- _About this exercise_
Copy out each line of the material below that holds the string "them".

- _Source information_
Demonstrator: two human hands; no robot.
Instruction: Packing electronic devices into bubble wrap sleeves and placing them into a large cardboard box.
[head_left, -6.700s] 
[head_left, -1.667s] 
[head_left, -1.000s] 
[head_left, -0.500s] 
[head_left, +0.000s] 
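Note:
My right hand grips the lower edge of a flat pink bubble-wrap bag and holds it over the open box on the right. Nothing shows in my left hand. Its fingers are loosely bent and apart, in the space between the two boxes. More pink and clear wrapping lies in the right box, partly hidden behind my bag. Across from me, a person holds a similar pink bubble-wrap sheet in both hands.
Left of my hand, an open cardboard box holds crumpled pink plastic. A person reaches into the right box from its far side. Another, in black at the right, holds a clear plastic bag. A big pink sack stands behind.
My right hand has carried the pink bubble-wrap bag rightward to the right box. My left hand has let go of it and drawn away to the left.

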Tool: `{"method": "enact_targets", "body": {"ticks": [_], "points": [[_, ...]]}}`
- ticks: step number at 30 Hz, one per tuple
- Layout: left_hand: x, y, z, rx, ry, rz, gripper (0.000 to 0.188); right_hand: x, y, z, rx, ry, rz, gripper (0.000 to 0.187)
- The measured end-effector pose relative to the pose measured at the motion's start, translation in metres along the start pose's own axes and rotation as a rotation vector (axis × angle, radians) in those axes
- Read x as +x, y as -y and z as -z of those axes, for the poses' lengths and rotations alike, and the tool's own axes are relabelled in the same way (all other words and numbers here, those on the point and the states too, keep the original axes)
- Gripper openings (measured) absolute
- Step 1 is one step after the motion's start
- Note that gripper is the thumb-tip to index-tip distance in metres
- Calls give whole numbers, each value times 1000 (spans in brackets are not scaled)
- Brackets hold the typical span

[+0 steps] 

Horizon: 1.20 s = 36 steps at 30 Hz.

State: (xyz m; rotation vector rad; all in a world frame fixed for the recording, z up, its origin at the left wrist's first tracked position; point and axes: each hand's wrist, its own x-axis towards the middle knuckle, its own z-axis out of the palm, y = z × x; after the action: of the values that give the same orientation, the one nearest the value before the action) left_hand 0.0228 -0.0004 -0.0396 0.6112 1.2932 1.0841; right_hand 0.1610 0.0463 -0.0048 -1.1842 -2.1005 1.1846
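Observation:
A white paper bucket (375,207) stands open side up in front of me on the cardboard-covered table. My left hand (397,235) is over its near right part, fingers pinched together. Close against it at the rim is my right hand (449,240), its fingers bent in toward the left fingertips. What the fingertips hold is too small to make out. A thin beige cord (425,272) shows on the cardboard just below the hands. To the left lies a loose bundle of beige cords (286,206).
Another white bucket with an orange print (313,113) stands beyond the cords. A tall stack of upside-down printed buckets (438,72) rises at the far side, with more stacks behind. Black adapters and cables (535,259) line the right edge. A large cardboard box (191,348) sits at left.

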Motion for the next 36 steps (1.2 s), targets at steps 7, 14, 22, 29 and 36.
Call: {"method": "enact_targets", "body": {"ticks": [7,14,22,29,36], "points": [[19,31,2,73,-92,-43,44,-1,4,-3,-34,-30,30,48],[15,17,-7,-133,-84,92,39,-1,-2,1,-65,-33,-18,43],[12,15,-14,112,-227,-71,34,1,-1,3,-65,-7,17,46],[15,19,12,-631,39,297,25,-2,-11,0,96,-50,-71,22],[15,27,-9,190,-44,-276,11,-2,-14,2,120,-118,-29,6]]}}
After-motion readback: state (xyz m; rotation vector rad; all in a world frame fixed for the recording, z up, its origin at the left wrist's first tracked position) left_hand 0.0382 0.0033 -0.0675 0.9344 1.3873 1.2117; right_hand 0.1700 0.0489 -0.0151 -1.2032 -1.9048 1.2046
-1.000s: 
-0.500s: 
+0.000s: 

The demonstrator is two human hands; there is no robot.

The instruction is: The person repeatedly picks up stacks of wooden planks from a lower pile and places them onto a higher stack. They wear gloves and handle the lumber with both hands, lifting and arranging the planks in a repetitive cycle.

- _Solution to this exercise_
Instruction: Packing electronic devices into bubble wrap sleeves and placing them into a large cardboard box.
The instruction is: The person repeatedly picks up stacks of wooden planks from a lower pile and places them onto a higher stack. They wear gloves and handle the lumber with both hands, lifting and arranging the planks in a repetitive cycle.

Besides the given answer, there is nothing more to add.